During this time, the war is also happening on several other fronts.  The andalites and yeerks fight on Leeran, Anati, and other fronts; the Earth invasion is the only one that appears to be going well, mostly because humans are a Class Five species and therefore ideal for infestation.
The yeerks find out that the andalite bandits are human.  Human children.  Five human children, and one aristh.  Six children with no backup.  Suddenly, bringing down the hammer on Earth seems like a damn good idea, especially because there are no andalites to get in the way.
The yeerks get the morphing cube, and a few hundred of them gain the power to morph.  In spite of The Visser Formerly Known As Three attempting to contain the technology as much as possible, discontented yeerks are suddenly a) as powerful as him, and b) no longer reliant on hosts.  A splinter cell develops, and the first morph-capable human-controller — Tom’s yeerk — becomes its leader.
The taxxons decide that if yeerks can morph, then they should be able to do the same.  The free hork-bajir by now have sufficient numbers to be a threat all on their own.  The rebel yeerks start to plan a coup d’etat, and in the process conceal the fact that the andalites are coming to destroy the Earth.  The andalites decide that they can take out most of the yeerks if they just destroy this one measly little planet, and that the whole of humanity is a sacrifice they’re willing to make.
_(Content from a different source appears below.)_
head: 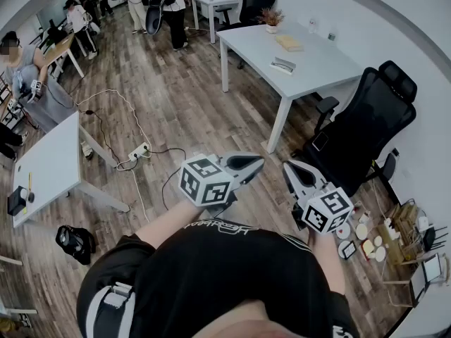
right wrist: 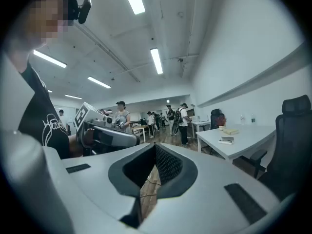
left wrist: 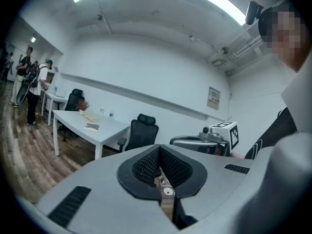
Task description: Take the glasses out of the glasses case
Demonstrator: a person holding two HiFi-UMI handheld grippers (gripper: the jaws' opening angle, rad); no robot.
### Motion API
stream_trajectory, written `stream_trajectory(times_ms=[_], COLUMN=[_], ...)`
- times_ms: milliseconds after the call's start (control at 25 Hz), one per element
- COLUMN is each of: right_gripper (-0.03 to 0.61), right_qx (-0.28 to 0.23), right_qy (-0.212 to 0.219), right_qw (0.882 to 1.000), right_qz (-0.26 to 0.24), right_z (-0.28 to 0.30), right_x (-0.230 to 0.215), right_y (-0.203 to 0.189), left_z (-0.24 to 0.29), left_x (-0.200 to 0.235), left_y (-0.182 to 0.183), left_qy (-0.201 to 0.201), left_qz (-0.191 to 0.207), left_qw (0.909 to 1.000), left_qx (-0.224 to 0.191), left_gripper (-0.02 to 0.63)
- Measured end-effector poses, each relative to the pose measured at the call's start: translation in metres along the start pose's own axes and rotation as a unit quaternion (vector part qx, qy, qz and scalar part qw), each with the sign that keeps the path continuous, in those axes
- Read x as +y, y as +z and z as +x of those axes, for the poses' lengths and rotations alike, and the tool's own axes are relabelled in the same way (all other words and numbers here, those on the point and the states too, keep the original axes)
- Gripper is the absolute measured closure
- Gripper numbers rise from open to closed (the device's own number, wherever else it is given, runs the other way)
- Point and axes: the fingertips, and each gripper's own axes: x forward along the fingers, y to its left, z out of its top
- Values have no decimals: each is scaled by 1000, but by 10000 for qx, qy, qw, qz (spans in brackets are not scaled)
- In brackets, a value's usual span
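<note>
I hold both grippers up in front of my chest, over the wooden floor. The left gripper is shut with nothing between its jaws. The right gripper is shut and empty too. They point forward side by side, a small gap apart. Each shows in the other's view: the right gripper's body and the left gripper's body. On the white table ahead lie a flat grey thing, possibly the glasses case, and a yellowish book. No glasses are in view.
A black office chair stands right of the grippers, beside the white table. A second white table is at the left, with a power strip and cables on the floor. Small clutter lies at the right wall. People stand far back.
</note>
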Motion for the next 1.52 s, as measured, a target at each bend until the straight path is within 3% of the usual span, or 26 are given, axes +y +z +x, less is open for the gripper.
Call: stream_trajectory(times_ms=[400, 960, 1280, 1520], right_gripper=[571, 569, 570, 571], right_qx=[85, 36, 103, 182], right_qy=[-26, -136, -72, -84], right_qw=[10000, 9995, 9996, 9993], right_qz=[-37, 292, 241, 321], right_z=[-4, -15, 9, 50], right_x=[0, -7, -22, -66], right_y=[-7, -21, -23, -28], left_z=[5, 10, 20, 41], left_x=[-4, -1, 27, 84], left_y=[-4, -17, -14, -5], left_qy=[-31, -72, -60, 95], left_qz=[-8, -152, -245, -313], left_qw=[10000, 9998, 9997, 9994], left_qx=[53, 68, -22, -79], left_gripper=[606, 606, 606, 606])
Those six kids without a clue cut a deal with the yeerk splinter cell, and with the taxxon rebellion, and with the hork-bajir force, and with the human army.  Visser One, Visser Three, and now Visser Seventeen* have been playing Jenga with the Yeerk Empire; the Animorphs come along and give the whole block tower a big ol’ push.
Anyway, a hell of a lot of that happens indirectly, or through implication.  A lot of what does happen between Visser Three and Visser One we only see later, or learn in overheard yeerk transmissions.  The andalites’ plan makes sense, but Ax doesn’t learn about the andalites’ plan until it’s already in motion, and the rest of the kids don’t learn about it until well after that.  There are hints upon hints in #43 - #49 that the yeerks are headed for open war before it finally happens in #50, and even then the process isn’t complete until #53, but the kids don’t have a ton of insider information on the yeerk invasion force.
So, I think that the war effort develops fairly steadily throughout the series, but that some really crucial things by necessity happen off-screen.  And I agree that that contributes to the rushed feeling, but I also love the narration so much that I’d be hesitant to ditch it, or even loosen it, enough to get more yeerk perspectives into the series.